The task ->
Without the pictures, restate all of the data below word for word.

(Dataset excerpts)
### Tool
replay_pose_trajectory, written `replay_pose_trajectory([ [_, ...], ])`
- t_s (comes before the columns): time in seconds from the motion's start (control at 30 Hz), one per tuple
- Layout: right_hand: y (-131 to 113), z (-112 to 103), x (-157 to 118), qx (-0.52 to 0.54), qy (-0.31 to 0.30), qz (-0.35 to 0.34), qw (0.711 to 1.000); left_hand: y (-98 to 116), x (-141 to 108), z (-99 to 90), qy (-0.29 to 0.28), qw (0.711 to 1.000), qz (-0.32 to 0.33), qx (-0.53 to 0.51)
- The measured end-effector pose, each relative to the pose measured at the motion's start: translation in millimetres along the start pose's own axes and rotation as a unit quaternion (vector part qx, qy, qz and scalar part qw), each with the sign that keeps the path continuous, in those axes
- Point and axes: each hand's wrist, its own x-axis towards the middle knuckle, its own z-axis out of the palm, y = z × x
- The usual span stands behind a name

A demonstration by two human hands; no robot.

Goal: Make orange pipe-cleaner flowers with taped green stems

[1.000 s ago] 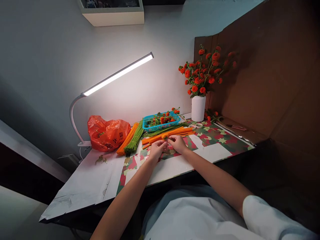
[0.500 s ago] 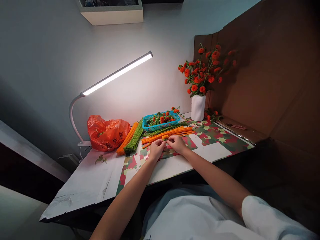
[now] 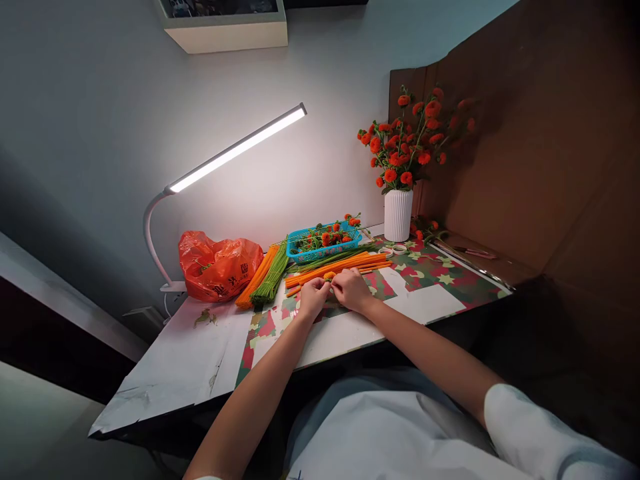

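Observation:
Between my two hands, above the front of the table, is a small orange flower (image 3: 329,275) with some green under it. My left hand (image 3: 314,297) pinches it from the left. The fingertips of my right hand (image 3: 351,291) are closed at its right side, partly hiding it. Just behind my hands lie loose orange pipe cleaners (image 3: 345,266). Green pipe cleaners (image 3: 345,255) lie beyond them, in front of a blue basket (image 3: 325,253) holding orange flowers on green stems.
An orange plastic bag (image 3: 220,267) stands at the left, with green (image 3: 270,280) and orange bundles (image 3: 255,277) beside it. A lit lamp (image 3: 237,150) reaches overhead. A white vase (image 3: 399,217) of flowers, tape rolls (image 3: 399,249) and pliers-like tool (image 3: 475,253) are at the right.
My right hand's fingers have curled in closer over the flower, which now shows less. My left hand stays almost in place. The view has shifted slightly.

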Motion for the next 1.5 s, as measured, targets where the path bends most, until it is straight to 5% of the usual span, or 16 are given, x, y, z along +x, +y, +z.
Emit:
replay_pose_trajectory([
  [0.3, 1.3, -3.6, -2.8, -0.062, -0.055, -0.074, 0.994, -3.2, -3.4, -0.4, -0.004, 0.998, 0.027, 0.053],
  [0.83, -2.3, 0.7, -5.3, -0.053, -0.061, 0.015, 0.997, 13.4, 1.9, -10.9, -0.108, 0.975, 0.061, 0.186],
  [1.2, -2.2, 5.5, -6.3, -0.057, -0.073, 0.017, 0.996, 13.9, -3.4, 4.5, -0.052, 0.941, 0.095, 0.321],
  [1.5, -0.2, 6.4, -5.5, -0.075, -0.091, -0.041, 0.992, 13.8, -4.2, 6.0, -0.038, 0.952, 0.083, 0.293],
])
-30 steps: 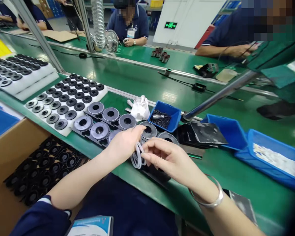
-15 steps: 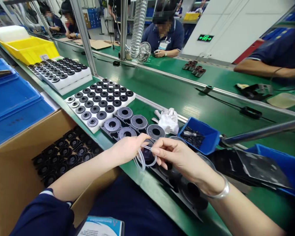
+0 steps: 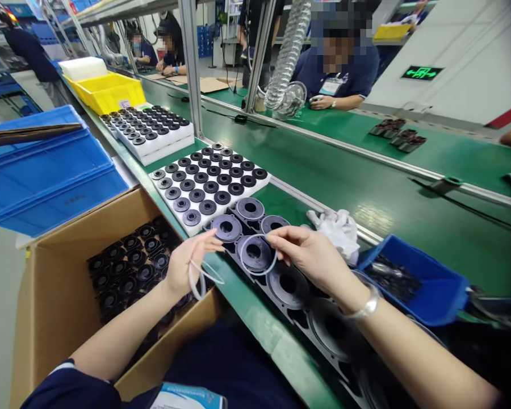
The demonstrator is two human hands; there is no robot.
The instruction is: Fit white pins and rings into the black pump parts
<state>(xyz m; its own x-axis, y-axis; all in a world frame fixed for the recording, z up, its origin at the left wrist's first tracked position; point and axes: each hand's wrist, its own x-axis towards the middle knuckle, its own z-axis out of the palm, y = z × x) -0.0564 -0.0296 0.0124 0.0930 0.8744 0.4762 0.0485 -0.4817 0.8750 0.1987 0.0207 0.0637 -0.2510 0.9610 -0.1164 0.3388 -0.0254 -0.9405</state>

Written answer ->
### Tool
replay_pose_trajectory, written `replay_pose_trajectory([ [_, ...], ])`
- t_s (comes before the columns): time in seconds from the motion's start (control at 30 Hz), one per tuple
- Layout: right_hand: y (-131 to 113), z (-112 to 103), x (-157 to 118), qx (-0.52 to 0.54), qy (-0.31 to 0.30), qz (-0.35 to 0.34), qw (0.711 to 1.000); left_hand: y (-98 to 116), x (-141 to 108), z (-99 to 90), qy (-0.29 to 0.28), qw (0.711 to 1.000), qz (-0.32 to 0.33), qx (-0.53 to 0.51)
- The measured end-effector pose, each relative to the pose measured at the motion's start: translation in millimetres along the start pose's own axes and rotation as a unit quaternion (vector part qx, qy, qz and scalar part qw), each with the sign that keeps the path continuous, in those axes
- Point and axes: each hand's wrist, its own x-axis towards the middle knuckle, its own z-axis out of the palm, y = z × x
- The usual span stands behind a name

A demonstration by two human hands; no robot.

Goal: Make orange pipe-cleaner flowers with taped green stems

[1.000 s ago] 
[0.500 s ago] 
[now] 

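Observation:
Between my two hands, above the front of the table, is a small orange flower (image 3: 329,275) with some green under it. My left hand (image 3: 314,297) pinches it from the left. The fingertips of my right hand (image 3: 351,291) are closed at its right side, partly hiding it. Just behind my hands lie loose orange pipe cleaners (image 3: 345,266). Green pipe cleaners (image 3: 345,255) lie beyond them, in front of a blue basket (image 3: 325,253) holding orange flowers on green stems.
An orange plastic bag (image 3: 220,267) stands at the left, with green (image 3: 270,280) and orange bundles (image 3: 255,277) beside it. A lit lamp (image 3: 237,150) reaches overhead. A white vase (image 3: 399,217) of flowers, tape rolls (image 3: 399,249) and pliers-like tool (image 3: 475,253) are at the right.
My right hand's fingers have curled in closer over the flower, which now shows less. My left hand stays almost in place. The view has shifted slightly.
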
Motion for the next 1.5 s, as measured, targets where the path bends most, until it is straight to 5% of the usual span, or 16 are given, x, y, z along +x, +y, +z.
Emit:
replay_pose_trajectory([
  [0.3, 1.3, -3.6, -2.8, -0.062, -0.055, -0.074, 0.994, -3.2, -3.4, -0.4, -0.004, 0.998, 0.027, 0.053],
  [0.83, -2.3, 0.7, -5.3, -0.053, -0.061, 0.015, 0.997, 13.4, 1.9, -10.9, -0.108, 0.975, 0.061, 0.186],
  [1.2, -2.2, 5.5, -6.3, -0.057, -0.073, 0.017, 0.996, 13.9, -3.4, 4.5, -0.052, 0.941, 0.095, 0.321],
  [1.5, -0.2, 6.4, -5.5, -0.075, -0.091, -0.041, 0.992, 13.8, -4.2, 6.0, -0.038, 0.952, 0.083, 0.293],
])
-30 steps: 
-15 steps: 
+0 steps: 
The demonstrator is two human hands; there is no robot.
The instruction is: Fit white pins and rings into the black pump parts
<state>(xyz m; its own x-axis, y-axis; all in a world frame fixed for the recording, z up, its origin at the left wrist's first tracked position; point and axes: each hand's wrist, its own x-axis towards the middle knuckle, its own z-axis out of the palm, y = z × x) -0.0564 -0.0296 0.0124 0.0930 0.8744 0.4762 0.0485 -0.4817 0.8750 0.1987 0.0207 0.0637 -0.2510 0.9610 -0.1164 0.3388 -0.0254 -0.9405</state>

This answer requires nothing else.